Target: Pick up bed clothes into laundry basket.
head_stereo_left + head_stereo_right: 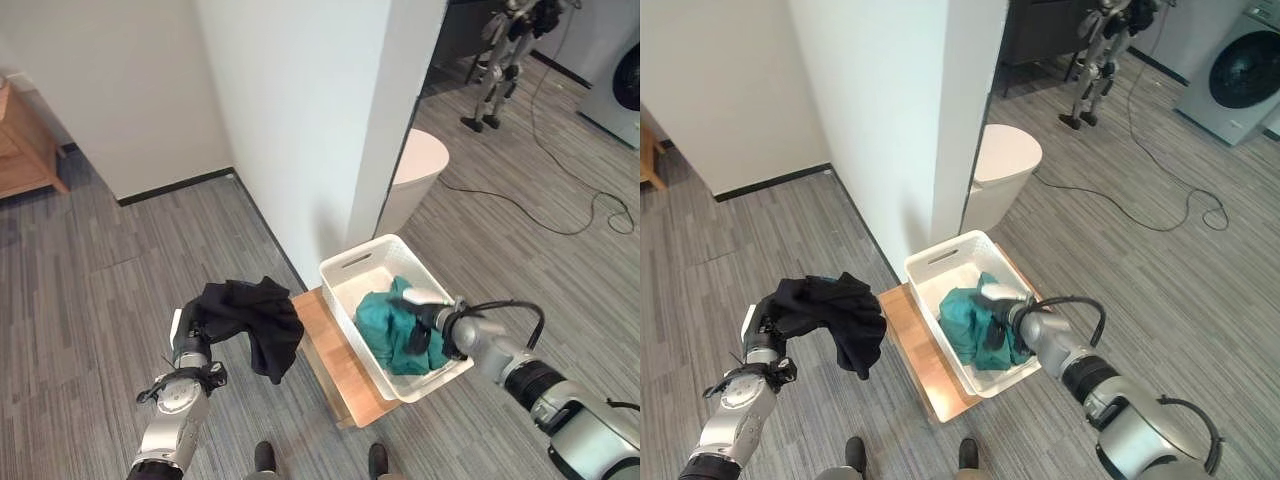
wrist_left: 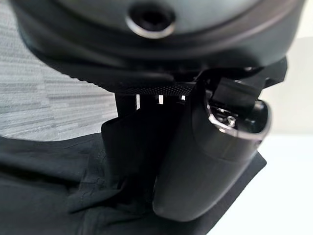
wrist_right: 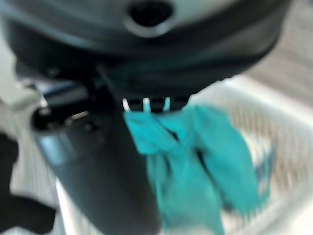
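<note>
A crumpled black garment point(image 1: 250, 318) is clutched in the left hand point(image 1: 190, 335); the right hand point(image 1: 428, 322) is clenched on teal cloth point(image 1: 390, 325) inside the white laundry basket point(image 1: 352, 262).

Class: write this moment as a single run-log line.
left hand: shut on black garment, held above floor | right hand: in white laundry basket, on teal garment, grip unclear | basket on wooden platform
</note>
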Controlling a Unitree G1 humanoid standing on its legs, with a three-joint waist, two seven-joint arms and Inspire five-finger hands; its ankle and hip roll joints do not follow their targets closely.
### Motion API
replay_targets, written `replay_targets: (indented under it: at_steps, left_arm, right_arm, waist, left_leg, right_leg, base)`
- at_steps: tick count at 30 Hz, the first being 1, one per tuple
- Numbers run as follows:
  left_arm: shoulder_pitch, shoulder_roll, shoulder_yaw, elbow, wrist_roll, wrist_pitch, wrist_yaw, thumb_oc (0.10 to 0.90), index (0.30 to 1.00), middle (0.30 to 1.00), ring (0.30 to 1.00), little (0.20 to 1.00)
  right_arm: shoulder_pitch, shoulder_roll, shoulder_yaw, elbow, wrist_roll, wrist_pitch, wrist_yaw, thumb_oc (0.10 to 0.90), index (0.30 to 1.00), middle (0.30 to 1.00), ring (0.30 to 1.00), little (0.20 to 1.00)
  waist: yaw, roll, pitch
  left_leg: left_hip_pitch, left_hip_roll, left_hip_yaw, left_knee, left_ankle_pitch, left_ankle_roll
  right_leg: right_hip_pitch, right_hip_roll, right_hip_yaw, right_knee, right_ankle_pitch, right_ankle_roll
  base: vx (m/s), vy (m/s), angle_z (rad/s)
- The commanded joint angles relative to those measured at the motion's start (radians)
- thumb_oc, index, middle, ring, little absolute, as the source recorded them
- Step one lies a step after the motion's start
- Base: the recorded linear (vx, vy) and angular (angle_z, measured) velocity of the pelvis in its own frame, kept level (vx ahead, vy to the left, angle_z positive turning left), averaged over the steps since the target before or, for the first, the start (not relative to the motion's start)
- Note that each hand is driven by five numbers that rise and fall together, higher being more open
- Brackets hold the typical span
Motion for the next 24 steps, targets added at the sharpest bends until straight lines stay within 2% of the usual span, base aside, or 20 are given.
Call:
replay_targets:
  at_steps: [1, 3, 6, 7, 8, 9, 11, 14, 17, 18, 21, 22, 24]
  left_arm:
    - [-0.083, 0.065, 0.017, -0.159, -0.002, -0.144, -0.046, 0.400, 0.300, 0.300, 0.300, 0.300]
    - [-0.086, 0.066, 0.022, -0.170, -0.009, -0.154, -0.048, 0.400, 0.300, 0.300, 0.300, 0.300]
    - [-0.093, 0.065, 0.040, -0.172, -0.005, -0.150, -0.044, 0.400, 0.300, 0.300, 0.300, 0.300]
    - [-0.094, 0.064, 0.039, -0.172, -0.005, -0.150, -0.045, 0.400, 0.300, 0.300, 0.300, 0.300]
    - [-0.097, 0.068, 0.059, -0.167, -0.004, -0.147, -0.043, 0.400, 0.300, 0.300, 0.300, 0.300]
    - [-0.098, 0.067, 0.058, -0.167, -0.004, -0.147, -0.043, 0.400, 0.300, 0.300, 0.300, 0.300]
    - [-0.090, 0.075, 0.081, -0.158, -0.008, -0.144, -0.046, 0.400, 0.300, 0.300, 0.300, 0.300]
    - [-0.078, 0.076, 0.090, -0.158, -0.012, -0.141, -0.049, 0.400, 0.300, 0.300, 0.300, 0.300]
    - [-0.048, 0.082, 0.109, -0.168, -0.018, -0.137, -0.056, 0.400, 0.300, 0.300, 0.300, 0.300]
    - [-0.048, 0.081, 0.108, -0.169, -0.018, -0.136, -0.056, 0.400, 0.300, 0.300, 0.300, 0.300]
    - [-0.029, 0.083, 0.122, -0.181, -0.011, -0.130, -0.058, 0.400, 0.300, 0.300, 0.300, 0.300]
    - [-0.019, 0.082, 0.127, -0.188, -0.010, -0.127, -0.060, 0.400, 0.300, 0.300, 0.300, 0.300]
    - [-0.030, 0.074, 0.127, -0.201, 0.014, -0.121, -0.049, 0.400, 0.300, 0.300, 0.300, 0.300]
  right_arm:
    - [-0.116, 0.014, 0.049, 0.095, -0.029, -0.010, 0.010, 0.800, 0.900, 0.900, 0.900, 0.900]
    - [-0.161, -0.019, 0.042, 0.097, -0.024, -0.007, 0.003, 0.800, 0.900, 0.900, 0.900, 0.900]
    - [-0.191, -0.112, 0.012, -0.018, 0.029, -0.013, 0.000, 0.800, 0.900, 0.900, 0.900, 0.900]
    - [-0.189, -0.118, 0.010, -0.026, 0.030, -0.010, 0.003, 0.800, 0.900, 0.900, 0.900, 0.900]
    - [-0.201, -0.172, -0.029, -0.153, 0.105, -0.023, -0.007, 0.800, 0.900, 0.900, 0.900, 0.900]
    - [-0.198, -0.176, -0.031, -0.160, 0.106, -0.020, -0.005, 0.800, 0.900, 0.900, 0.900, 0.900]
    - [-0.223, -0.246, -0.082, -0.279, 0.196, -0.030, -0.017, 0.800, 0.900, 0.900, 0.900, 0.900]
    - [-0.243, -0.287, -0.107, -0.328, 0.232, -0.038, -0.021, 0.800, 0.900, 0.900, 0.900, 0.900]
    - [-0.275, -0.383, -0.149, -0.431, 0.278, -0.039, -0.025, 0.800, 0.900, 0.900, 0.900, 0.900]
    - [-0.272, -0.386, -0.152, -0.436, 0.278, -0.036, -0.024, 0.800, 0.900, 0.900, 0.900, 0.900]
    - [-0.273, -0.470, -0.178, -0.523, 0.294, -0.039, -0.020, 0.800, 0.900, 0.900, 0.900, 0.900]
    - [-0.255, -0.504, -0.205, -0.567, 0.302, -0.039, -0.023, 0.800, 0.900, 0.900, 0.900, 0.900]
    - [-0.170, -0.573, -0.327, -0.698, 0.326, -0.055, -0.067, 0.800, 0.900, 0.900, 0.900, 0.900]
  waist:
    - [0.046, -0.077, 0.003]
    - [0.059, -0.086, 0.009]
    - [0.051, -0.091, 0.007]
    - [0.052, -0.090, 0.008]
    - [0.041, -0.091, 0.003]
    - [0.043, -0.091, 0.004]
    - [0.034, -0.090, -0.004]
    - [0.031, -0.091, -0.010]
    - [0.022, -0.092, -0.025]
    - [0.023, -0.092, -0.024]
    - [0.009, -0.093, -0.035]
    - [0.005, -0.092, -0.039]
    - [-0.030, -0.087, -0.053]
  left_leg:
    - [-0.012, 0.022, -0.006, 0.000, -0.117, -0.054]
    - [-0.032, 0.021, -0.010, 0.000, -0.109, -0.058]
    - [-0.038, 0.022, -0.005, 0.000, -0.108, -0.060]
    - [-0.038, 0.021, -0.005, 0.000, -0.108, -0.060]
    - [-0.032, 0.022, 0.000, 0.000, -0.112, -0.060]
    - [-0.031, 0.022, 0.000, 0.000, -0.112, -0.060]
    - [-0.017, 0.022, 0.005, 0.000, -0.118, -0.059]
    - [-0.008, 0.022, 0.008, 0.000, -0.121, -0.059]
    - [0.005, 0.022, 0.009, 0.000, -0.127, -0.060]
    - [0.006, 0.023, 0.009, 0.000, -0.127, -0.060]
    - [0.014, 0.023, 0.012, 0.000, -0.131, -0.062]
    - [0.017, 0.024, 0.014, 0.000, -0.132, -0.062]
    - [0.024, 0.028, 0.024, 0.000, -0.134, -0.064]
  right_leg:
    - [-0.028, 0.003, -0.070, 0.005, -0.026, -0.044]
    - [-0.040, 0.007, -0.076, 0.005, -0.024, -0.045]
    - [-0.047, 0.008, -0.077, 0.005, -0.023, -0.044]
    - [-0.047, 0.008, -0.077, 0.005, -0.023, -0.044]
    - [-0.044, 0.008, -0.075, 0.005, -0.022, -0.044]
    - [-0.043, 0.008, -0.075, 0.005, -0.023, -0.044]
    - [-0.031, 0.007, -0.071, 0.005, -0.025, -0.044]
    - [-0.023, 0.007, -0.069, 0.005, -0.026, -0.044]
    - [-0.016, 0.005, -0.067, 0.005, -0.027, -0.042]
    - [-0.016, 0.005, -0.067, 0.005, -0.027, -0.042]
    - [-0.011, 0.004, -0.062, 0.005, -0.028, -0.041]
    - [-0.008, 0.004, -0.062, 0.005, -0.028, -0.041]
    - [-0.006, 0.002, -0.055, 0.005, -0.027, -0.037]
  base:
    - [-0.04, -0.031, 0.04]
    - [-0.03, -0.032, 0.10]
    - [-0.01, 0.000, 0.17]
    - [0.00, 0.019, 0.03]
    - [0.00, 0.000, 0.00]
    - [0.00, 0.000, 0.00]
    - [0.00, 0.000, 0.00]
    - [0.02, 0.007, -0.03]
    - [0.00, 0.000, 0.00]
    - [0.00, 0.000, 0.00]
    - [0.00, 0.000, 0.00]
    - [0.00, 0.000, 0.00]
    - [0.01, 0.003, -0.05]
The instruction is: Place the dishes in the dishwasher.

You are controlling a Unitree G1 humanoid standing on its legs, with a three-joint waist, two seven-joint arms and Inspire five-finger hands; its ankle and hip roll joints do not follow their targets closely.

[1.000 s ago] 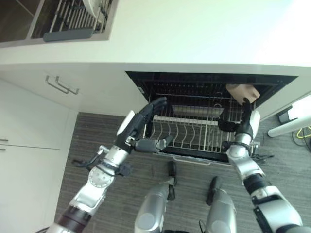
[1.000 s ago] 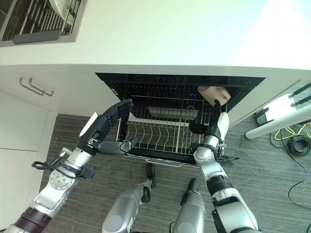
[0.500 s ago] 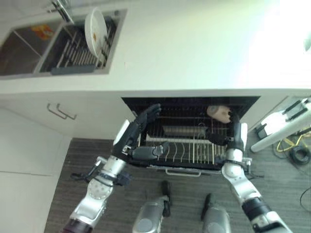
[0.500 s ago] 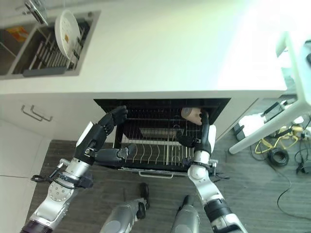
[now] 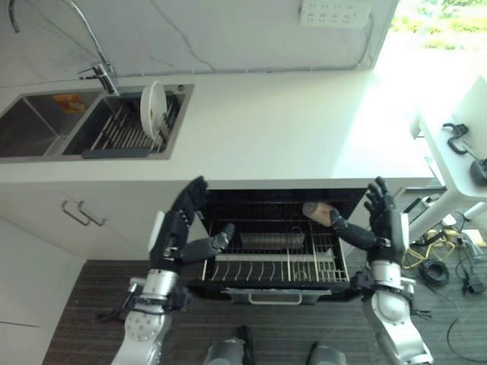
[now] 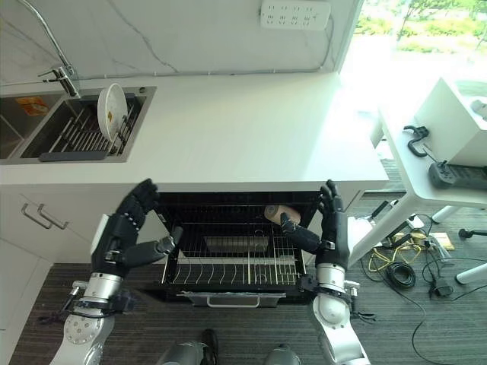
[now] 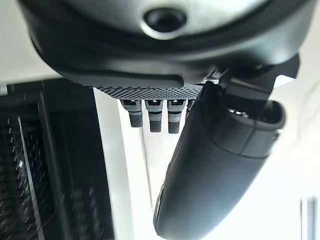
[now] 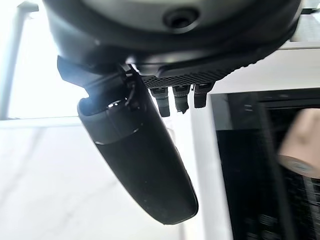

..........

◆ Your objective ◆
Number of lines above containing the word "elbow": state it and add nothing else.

◆ Response area ◆
2